■ What you have to do:
If a line below includes the string "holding", copy it.

::::::::::

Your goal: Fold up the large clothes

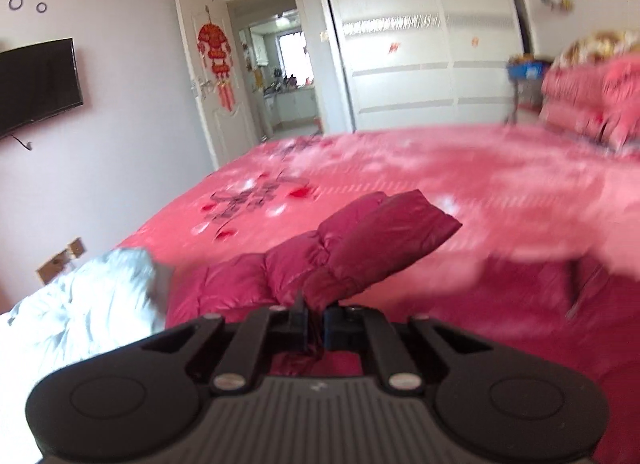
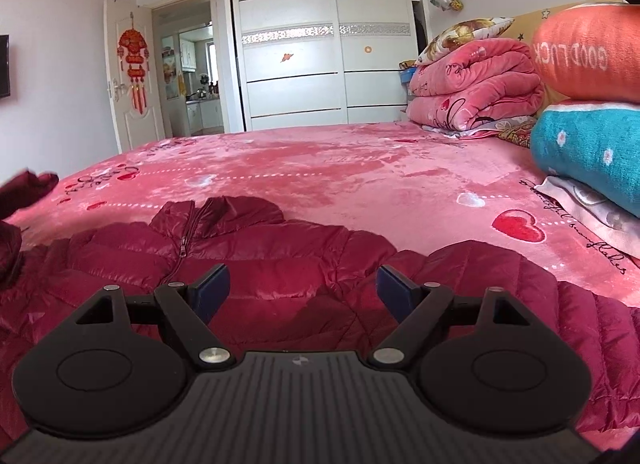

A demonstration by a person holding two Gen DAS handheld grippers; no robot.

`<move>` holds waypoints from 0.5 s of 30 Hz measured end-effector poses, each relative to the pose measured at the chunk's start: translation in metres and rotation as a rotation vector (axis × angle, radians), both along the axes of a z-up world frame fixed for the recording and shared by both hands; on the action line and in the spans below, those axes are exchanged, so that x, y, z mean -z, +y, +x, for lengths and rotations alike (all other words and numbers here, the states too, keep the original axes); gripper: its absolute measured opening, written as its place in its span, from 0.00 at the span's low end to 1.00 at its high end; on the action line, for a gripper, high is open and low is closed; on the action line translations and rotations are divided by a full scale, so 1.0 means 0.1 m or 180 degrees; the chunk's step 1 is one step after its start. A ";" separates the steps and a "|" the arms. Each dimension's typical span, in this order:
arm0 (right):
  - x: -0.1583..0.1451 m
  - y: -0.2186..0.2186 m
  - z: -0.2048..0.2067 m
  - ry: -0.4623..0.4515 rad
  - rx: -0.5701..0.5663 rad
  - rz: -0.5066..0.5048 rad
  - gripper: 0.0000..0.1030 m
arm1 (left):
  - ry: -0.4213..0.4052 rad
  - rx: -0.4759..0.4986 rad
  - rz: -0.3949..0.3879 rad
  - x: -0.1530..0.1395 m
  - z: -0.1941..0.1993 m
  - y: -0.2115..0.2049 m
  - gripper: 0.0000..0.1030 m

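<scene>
A dark red puffer jacket [image 2: 256,260] lies spread on the pink bed cover [image 2: 360,172], zipper and collar facing up. In the left wrist view my left gripper [image 1: 316,318] is shut on the jacket's sleeve [image 1: 360,248], pinching the fabric near the cuff; the sleeve hangs lifted above the bed. That raised sleeve [image 2: 24,188] shows at the left edge of the right wrist view. My right gripper [image 2: 303,290] is open just above the jacket's body, nothing between its blue pads [image 2: 214,288].
Folded pink blankets [image 2: 472,84], an orange pillow [image 2: 588,52] and a teal blanket [image 2: 592,152] are stacked at the bed's right. A white-grey garment [image 1: 80,304] lies at the bed's left edge. A wardrobe [image 2: 320,36] and open door [image 2: 132,76] stand behind.
</scene>
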State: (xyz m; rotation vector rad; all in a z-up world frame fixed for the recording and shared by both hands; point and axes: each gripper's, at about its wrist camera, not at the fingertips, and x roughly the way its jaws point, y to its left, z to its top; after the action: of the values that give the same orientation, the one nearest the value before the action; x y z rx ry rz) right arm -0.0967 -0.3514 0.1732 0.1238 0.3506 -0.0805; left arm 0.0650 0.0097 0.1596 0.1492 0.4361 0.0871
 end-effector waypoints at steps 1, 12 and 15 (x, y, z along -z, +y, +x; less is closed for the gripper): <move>-0.01 -0.02 0.00 -0.0010 0.0027 0.0026 0.97 | -0.0053 0.0075 -0.0092 -0.12 -0.03 -0.07 0.03; -0.13 -0.37 -0.04 -0.0150 0.0429 0.0515 0.98 | -0.0248 0.1154 -0.0584 -0.58 -0.37 -1.37 0.03; -0.14 -0.48 -0.06 -0.0199 0.0597 0.0626 0.98 | -0.0129 0.1377 -0.0536 -0.39 -0.38 -1.70 0.03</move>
State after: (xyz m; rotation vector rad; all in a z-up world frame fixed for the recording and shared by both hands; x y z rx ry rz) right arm -0.1031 -0.3997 0.1869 0.3530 0.2834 -0.2273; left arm 0.0268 -0.1602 0.1981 0.0733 0.3611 -0.3703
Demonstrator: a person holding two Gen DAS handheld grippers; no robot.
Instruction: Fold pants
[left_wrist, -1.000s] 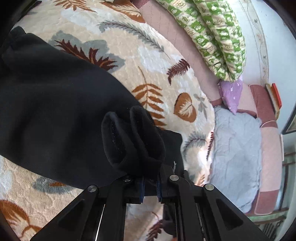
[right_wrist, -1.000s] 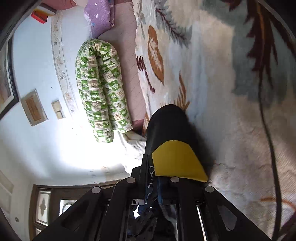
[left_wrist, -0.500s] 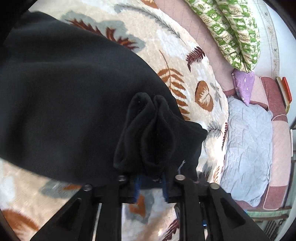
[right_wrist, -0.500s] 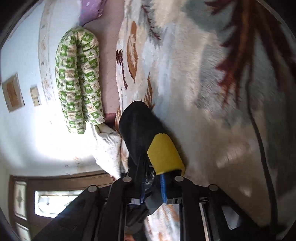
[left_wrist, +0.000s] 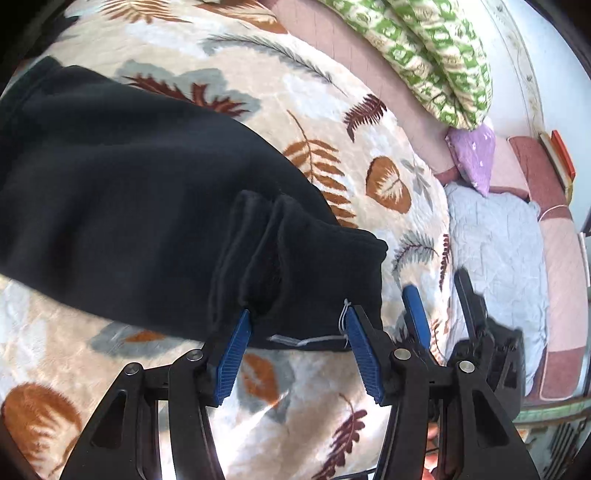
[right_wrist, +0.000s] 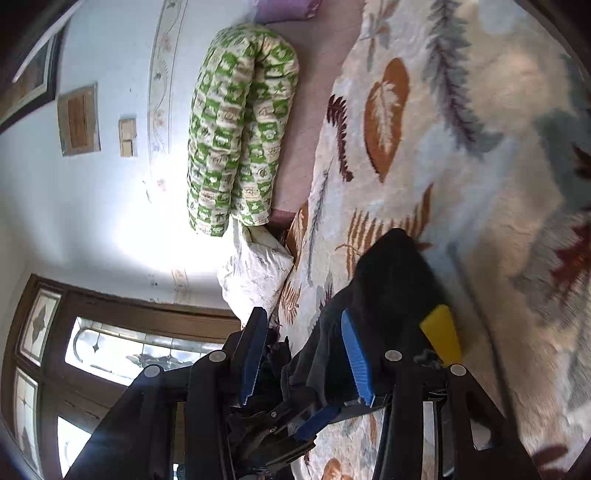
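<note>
The black pants lie folded on the leaf-patterned blanket, filling the left of the left wrist view. My left gripper is open, its blue pads either side of the bunched hem, which rests on the cloth below. My right gripper is open too; it shows in the left wrist view just right of the pants' corner. In the right wrist view a black corner of the pants with a yellow patch lies on the blanket beside the right finger.
A green patterned bolster lies along the pink mattress edge by the wall. A purple pillow and a grey quilted cover lie to the right. A white pillow and a wooden window frame show in the right wrist view.
Both grippers have opened and let go of the pants, which now rest on the blanket. The right gripper has come into the left wrist view.
</note>
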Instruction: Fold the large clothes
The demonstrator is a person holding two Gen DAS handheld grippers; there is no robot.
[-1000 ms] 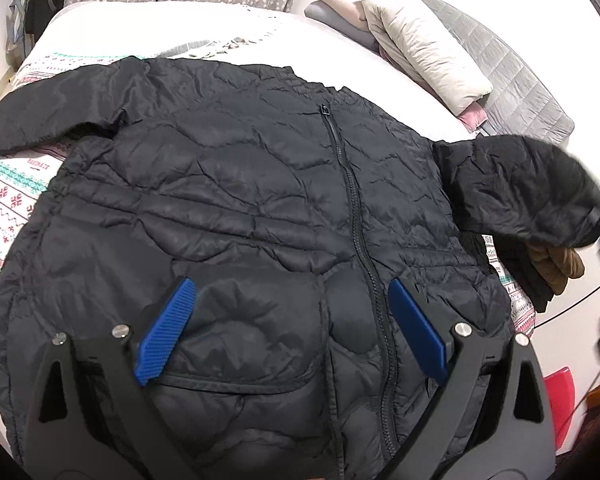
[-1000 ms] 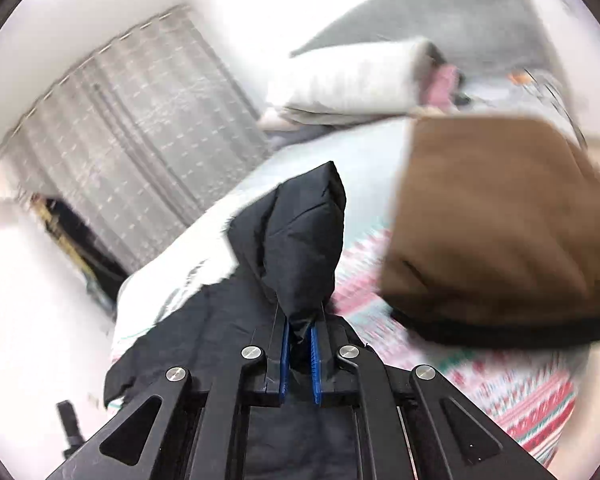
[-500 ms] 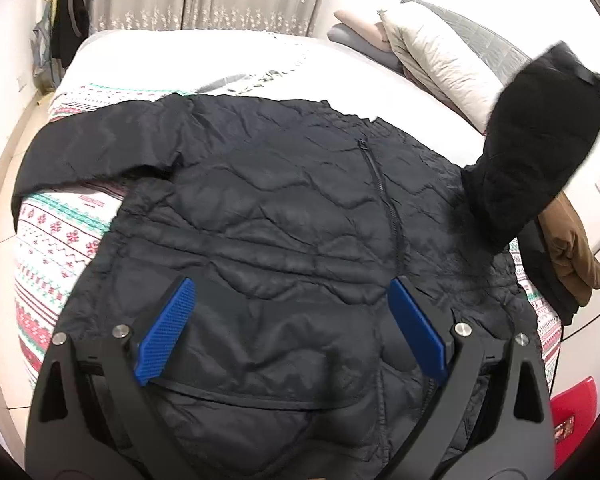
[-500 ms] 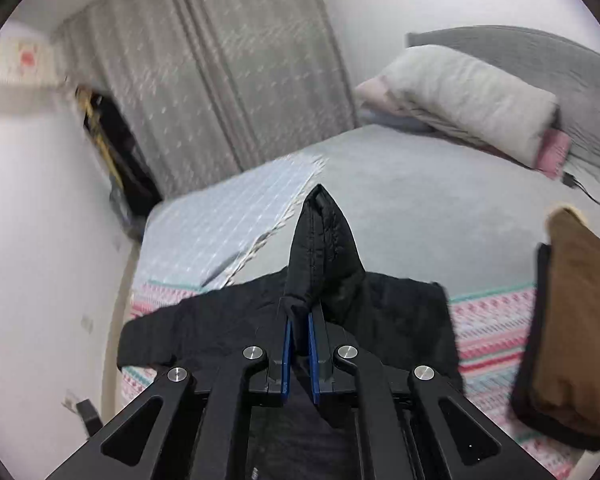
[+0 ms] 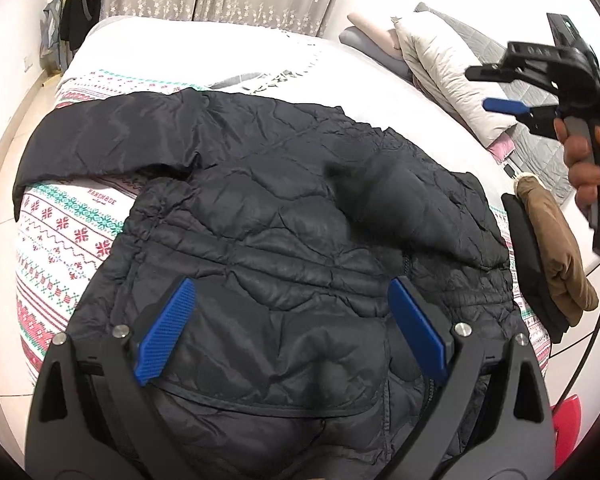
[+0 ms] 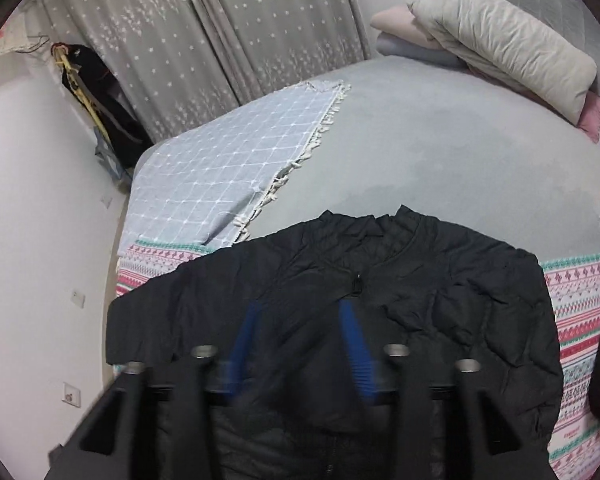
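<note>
A black quilted jacket lies front up on the bed. One sleeve stretches out to the left. The other sleeve, blurred, lies folded across the chest. My left gripper hovers open over the jacket's hem, its blue pads wide apart with nothing between them. A hand holds my right gripper up at the far right, above the bed. In the right wrist view the right gripper is blurred, its jaws opening and empty, above the jacket near the collar zip.
Folded brown and black clothes sit at the bed's right edge beside the jacket. Pillows and a grey quilt are stacked at the head. A checked throw covers the far left corner. Under the jacket lies a patterned bedspread.
The right gripper swung the sleeve over the jacket and let it go. The sleeve now lies across the chest. The left gripper pulled back slightly.
</note>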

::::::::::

■ Result below:
A demonstration by a person holding two Gen DAS handheld grippers; no robot.
Demonstrator: a person holding two Gen DAS handheld grippers; no robot.
The demonstrator is a person holding two Gen DAS handheld grippers; there is no robot.

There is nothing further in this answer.